> **The task**
Your output should be the lines from the start of the data through the line containing "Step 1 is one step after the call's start", exactly and nothing more.

*** Begin section ***

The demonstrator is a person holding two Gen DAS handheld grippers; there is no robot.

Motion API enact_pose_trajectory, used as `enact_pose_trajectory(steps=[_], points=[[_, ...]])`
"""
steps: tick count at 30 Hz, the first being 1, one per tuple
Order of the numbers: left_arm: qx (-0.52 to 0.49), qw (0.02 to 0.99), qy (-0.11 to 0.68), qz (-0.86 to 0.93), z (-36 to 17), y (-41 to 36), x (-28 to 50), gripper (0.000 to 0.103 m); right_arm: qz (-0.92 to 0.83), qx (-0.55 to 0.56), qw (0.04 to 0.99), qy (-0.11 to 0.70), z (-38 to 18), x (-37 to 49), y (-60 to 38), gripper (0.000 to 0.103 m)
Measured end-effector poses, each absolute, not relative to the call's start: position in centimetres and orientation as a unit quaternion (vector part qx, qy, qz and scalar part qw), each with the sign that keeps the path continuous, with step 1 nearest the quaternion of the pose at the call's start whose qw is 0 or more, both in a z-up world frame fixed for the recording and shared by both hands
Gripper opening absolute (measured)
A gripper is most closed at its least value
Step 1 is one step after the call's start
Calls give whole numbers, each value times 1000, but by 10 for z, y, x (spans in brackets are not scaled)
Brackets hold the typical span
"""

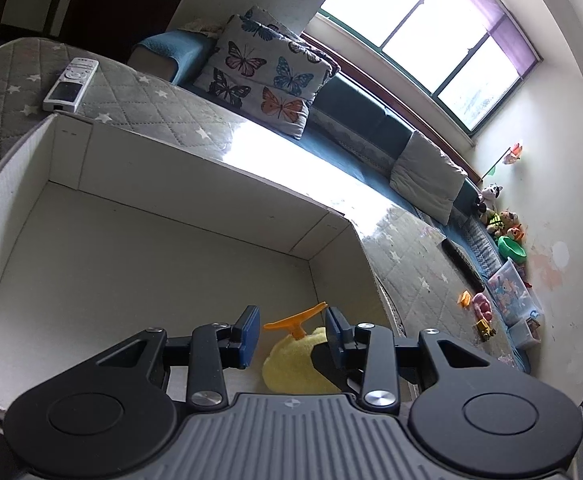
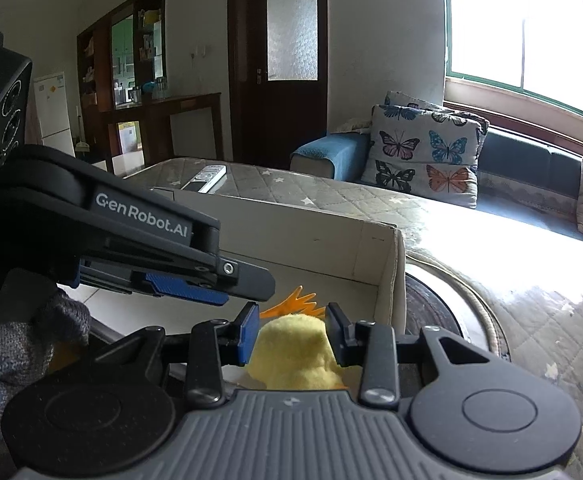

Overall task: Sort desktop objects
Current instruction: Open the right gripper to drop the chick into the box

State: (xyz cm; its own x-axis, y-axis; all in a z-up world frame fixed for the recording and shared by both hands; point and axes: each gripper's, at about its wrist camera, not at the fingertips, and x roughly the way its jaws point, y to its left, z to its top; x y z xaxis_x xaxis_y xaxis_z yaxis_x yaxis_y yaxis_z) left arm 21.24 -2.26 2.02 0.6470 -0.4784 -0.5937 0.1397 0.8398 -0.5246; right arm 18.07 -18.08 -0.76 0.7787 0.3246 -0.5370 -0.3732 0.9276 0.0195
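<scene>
A yellow plush duck (image 2: 293, 354) with orange feet (image 2: 293, 303) sits between the fingers of my right gripper (image 2: 293, 326), which is shut on it over the near right corner of the white cardboard box (image 2: 323, 240). In the left wrist view the duck (image 1: 291, 364) and one orange foot (image 1: 297, 318) show just beyond my left gripper (image 1: 293, 330), which is open and empty above the box (image 1: 151, 240). The left gripper (image 2: 195, 280) also shows from the side in the right wrist view, just left of the duck.
A white remote control (image 1: 70, 85) lies on the grey quilted table cover (image 1: 151, 100) behind the box. A butterfly cushion (image 1: 267, 76) sits on the blue sofa. Small toys (image 1: 481, 308) lie at the table's far right end. A round dark mat (image 2: 431, 308) lies right of the box.
</scene>
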Motion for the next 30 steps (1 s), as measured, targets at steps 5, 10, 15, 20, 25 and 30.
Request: enact_pose_trajectory(steps=[5, 10, 15, 20, 25, 30], points=[[-224, 881, 378, -173, 24, -21, 203, 38, 185, -43, 942, 277, -5, 174, -183, 45], [-226, 881, 379, -173, 24, -19, 198, 38, 177, -41, 942, 281, -4, 168, -187, 45], [-225, 880, 381, -170, 23, -19, 195, 38, 172, -18, 944, 281, -6, 157, -199, 44], [-221, 884, 375, -170, 29, -18, 183, 38, 168, -1, 948, 271, -3, 142, -208, 45], [-207, 891, 368, -167, 35, -21, 165, 38, 168, 1, 950, 263, -1, 123, -209, 49], [-190, 900, 357, -165, 41, -26, 143, 38, 167, -4, 951, 261, -4, 106, -209, 52]])
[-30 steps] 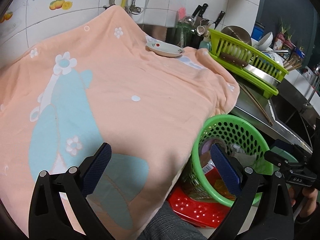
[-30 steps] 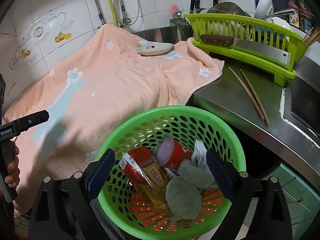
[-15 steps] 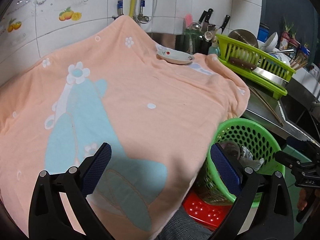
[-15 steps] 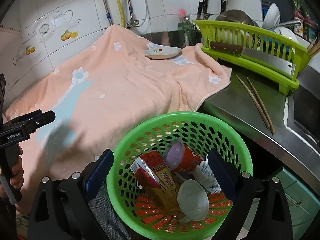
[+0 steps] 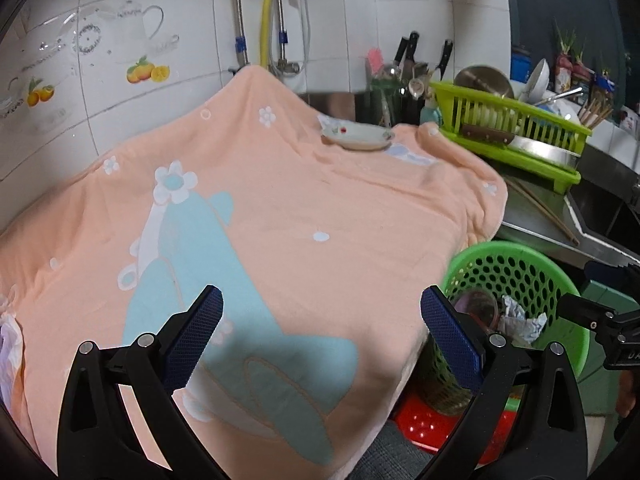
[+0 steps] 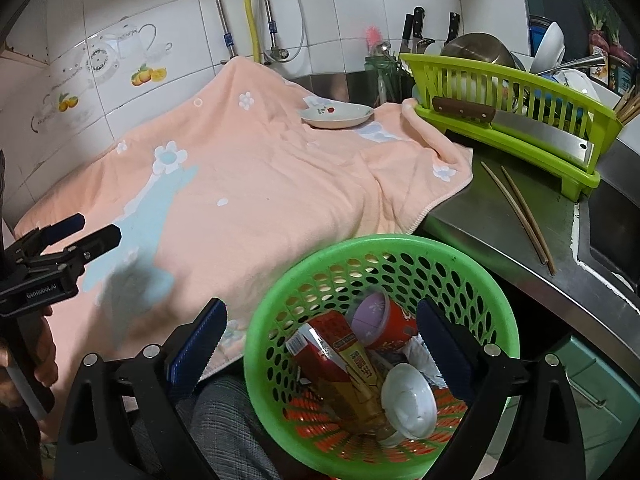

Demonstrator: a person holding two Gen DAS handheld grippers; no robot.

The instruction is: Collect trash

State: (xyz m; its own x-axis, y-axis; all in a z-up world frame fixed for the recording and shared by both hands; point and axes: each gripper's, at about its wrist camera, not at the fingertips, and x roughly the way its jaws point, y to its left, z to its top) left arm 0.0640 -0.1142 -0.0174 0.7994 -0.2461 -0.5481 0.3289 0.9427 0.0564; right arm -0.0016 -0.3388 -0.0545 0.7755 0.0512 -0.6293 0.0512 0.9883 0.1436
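The green basket (image 6: 472, 268) at the surface's (image 6: 500, 224) front edge already holds a carton (image 6: 340, 344), a red cup (image 6: 380, 320), a white cup (image 6: 408, 400) and crumpled paper. Both tongs, left (image 5: 320, 332) and right (image 6: 320, 340), are spread wide and empty. Beyond the basket, the towel (image 5: 300, 208) carries only a dish (image 5: 356, 136). The collecting looks nearly finished; something white peeks at the towel's far left edge.

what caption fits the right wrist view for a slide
Open right gripper above a green basket of collected trash, beside a peach towel.
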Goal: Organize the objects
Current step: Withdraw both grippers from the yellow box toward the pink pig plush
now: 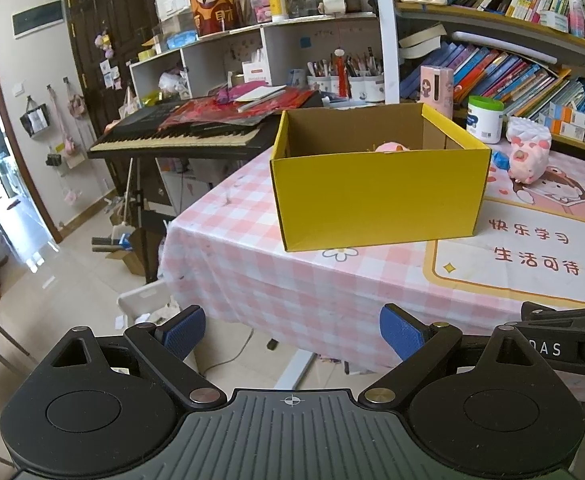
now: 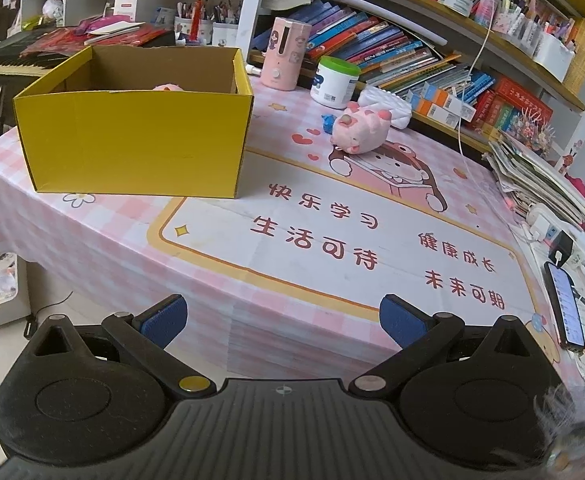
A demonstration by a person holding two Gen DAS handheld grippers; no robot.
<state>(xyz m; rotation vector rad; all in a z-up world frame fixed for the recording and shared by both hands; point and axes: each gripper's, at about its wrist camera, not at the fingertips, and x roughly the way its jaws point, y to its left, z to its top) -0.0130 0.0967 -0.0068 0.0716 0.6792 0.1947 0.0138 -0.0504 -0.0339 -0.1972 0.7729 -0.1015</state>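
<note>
A yellow cardboard box [image 1: 376, 196] [image 2: 132, 140] stands open-topped on the pink checked tablecloth [image 1: 276, 272] [image 2: 104, 236]. Something pink [image 1: 390, 147] [image 2: 168, 88] peeks over its rim from inside. A pink plush pig [image 1: 526, 158] [image 2: 358, 130] lies on the table to the right of the box, with a small blue object [image 1: 500, 160] [image 2: 327, 122] beside it. My left gripper [image 1: 292, 330] hangs open off the table's near edge, well short of the box. My right gripper [image 2: 282, 320] is open too, over the near edge, holding nothing.
A white tub with a green lid [image 2: 334, 82] and a pink dispenser [image 2: 284, 54] stand behind the pig. Bookshelves [image 2: 432, 40] line the back. A phone [image 2: 568, 306] and papers [image 2: 540, 176] lie at the right edge. A keyboard piano [image 1: 180, 136] stands left of the table.
</note>
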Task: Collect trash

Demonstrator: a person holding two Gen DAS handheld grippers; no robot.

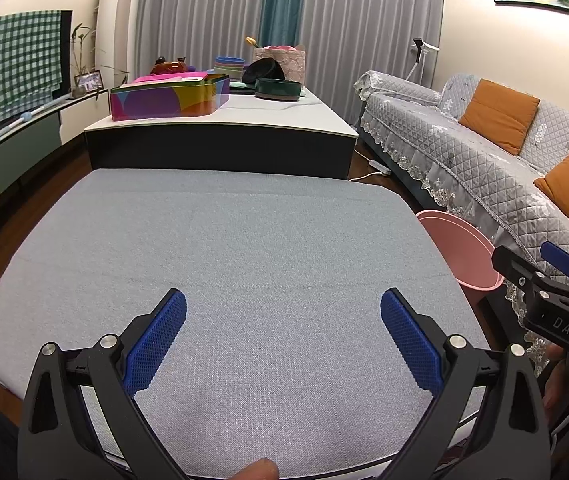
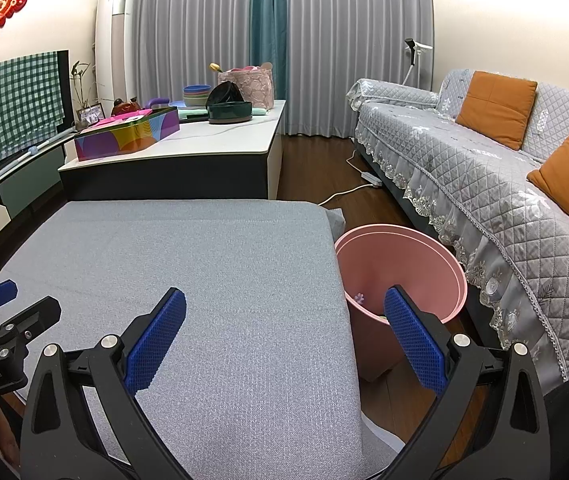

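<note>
Ahead of me grey pleated curtains [image 2: 212, 40] with a teal centre panel cover the far wall; a grey quilted sofa [image 2: 484, 184] with orange cushions [image 2: 496, 108] lines my right, over dark wooden floor [image 2: 312, 168]

You can read white letters "DAS" on the black body of the right hand-held gripper [image 1: 556, 280], seen from the left wrist camera. From the right wrist camera, "GenRobot.AI" stands in white on the black body of the left hand-held gripper [image 2: 8, 304].
</note>
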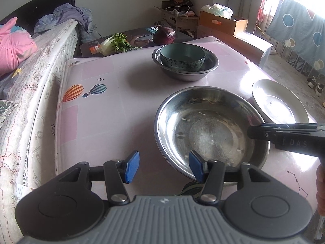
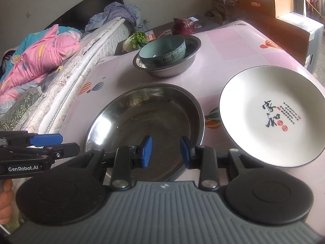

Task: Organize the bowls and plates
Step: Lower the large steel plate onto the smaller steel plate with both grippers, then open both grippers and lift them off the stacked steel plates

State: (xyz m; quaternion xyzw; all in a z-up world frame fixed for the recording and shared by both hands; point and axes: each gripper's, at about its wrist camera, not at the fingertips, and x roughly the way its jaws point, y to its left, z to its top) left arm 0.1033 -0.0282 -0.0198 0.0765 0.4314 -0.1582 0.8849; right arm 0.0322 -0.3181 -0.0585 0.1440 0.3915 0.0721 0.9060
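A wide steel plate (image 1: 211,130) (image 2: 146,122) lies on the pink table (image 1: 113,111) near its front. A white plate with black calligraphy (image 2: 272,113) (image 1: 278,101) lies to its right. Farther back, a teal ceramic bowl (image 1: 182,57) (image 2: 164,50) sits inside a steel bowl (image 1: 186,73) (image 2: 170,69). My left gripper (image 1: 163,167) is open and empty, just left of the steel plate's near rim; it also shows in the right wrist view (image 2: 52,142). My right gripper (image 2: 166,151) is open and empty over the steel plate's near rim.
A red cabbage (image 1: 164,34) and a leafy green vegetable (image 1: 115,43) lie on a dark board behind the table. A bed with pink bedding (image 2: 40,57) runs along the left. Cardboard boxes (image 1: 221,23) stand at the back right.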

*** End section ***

> **Written answer**
The demonstrator is a person holding two Gen DAS handheld grippers; there is no robot.

Motion API enact_pose_trajectory, used as `enact_pose_trajectory(steps=[_], points=[[_, ...]])`
"""
steps: tick count at 30 Hz, the first being 1, one per tuple
Order of the numbers: left_arm: qx (-0.52 to 0.49), qw (0.02 to 0.99), qy (-0.11 to 0.68), qz (-0.86 to 0.93), z (-36 to 17), y (-41 to 36), x (-28 to 50), gripper (0.000 to 0.103 m); right_arm: qz (-0.92 to 0.83), qx (-0.55 to 0.56), qw (0.04 to 0.99), qy (-0.11 to 0.70), z (-38 to 18), x (-37 to 49), y (-60 to 38), gripper (0.000 to 0.103 m)
Measured end-effector poses, each absolute, not relative to the call's start: position in centimetres and orientation as a unit quaternion (vector part qx, qy, qz and scalar part qw), each with the sign that keeps the path continuous, with step 1 nearest the quaternion of the pose at the call's start whose qw is 0 or more, both in a z-up world frame fixed for the recording and shared by both hands
Gripper opening absolute (measured)
A gripper is most closed at its least value
Step 1 is one step after the call's start

That completes the response to the exercise.